César ni siquiera la miró. Sus ojos estaban en el médico, su rostro frío y clínico.
"¿Realizar la extracción en mi esposa sin anestesia supondrá algún riesgo para su corazón?".
El médico vaciló. "El dolor será extremo, lo que podría causar un pico en la presión arterial, pero... no. No debería suponer un riesgo directo a largo plazo para el trasplante en sí".
"Entonces, denle la anestesia a la señorita Bates", ordenó César.
El mundo pareció inclinarse. El aire se me escapó de los pulmones. Miré al hombre que una vez había amado, el hombre que era mi esposo, y vi a un monstruo.

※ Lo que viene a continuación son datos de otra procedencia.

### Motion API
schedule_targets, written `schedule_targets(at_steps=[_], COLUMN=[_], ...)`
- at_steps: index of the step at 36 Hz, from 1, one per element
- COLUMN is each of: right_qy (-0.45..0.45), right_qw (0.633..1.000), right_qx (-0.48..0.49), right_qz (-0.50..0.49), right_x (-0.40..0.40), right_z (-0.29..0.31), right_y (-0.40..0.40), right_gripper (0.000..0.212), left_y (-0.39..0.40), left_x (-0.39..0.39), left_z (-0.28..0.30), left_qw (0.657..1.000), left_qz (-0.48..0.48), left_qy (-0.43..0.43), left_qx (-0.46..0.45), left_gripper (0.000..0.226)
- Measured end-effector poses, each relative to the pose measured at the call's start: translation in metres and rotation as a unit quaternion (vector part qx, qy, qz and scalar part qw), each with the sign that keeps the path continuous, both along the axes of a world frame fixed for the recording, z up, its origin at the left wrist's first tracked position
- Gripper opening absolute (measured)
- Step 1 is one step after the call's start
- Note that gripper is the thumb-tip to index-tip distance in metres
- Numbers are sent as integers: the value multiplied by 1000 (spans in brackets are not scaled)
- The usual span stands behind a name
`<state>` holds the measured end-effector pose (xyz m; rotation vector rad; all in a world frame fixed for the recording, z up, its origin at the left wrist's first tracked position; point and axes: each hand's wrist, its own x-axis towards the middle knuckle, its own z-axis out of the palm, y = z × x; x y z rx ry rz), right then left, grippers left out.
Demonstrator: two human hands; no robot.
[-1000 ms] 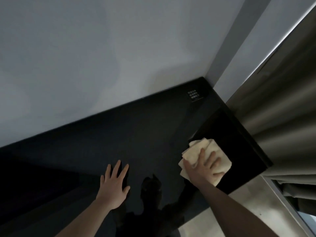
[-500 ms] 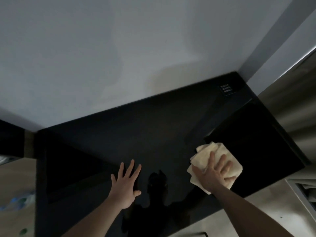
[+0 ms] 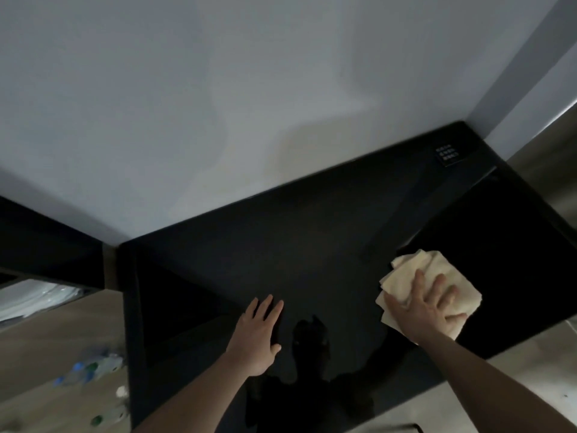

Una risa amarga e histérica se escapó de mis labios.
Iba a dejar que me cortaran un trozo de mi cuerpo, sin nada para el dolor, todo para arreglar una lesión que no causé. Todo porque estaba más preocupado por el órgano en mi pecho que por la persona a la que pertenecía.
El cirujano se acercó con un bisturí. Vi el destello del acero.
Me mordí el labio hasta que saboreé la sangre.
La hoja del bisturí cortó la piel de mi muslo. El dolor fue agudo, eléctrico, una agonía candente que me robó el aliento. Sentí que el mundo se oscurecía en los bordes.
Pero el dolor físico no era nada. Era un eco sordo de la agonía que se había tallado en mi alma durante los últimos cinco años.
Este matrimonio no era una jaula de oro. Era una tortura lenta y meticulosa.
Y esa noche, había alcanzado su punto culminante.